The park also holds several streams, tributaries of the River Liffey.

In July and August 2006, the then Minister for Health, Mary Harney, issued three orders exempting two new community nursing units, to be built at St. Mary's Hospital in the Park, from the usual legally required planning permission, despite the Phoenix Park being a designated and protected national monument. The Department of Health said the decision was made because of what it called the department's "emergency response to the accident and emergency crisis at the time", although the nursing units, in use since 2008, are mainly for geriatric care.
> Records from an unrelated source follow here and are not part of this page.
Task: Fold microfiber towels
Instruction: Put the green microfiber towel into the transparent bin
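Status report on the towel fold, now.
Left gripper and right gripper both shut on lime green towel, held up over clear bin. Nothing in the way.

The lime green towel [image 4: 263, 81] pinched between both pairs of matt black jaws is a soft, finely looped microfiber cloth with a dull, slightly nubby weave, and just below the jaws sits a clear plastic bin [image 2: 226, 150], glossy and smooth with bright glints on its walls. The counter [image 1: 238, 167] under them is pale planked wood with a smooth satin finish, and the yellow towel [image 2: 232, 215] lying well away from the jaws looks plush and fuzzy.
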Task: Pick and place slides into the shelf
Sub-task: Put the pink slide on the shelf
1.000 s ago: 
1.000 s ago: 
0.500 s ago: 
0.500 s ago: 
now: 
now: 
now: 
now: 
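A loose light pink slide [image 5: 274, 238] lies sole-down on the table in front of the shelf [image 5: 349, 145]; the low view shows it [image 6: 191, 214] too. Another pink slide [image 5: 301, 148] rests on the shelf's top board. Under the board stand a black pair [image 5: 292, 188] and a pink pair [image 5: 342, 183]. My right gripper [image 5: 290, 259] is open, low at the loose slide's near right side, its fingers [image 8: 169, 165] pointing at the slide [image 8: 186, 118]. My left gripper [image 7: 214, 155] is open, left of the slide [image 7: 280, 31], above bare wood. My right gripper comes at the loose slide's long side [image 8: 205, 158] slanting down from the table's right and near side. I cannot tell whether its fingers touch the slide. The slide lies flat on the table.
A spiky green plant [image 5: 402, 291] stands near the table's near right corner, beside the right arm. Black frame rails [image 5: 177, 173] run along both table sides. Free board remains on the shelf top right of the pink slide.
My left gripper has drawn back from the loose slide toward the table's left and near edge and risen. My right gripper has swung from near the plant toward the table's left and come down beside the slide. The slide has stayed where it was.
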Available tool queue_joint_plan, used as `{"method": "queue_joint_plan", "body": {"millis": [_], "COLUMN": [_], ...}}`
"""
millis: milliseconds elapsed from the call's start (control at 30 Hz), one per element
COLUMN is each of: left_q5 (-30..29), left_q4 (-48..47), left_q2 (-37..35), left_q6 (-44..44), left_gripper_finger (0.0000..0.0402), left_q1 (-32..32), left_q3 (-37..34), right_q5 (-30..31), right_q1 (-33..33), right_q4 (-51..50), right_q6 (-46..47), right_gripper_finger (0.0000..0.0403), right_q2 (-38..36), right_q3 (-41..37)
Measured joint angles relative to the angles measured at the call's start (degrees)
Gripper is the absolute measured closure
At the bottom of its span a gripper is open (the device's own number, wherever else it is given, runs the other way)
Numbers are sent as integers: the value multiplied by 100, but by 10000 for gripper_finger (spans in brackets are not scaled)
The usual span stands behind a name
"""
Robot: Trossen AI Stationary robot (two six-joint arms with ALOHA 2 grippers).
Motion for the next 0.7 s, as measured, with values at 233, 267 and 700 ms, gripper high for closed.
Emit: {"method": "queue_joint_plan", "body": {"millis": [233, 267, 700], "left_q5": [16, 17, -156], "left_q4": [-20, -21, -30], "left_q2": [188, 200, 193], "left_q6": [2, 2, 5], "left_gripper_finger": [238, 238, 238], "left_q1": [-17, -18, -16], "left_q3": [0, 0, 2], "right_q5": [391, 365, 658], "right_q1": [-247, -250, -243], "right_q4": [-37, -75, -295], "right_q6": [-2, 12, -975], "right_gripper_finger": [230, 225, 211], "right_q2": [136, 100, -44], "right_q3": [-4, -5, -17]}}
In a 2009 conservative management plan for the Park, the Office of Public Works (a Department of Finance agency) commented, "...the erection, without the necessity of resorting to normal planning procedures, of two major developments in St. Mary's Hospital illustrates the vulnerability of The Phoenix Park to internal development, which impacts significantly on the essential character of the Park and its unique value as a historic designed landscape." In a section entitled Pressures and Threats on the Park, subsection Planning Issues, the document expressed concern that, "Without appropriate planning designation, there is a risk that development can take place which is not in line with the co-ordinated vision of this Plan." The document warned of similar risks to the integrity of the Park such as "uncoordinated building and construction...and the current condition of certain historic buildings such as the Magazine Fort, the farm buildings below St. Mary's Hospital and Mountjoy House in the Ordnance Survey Complex."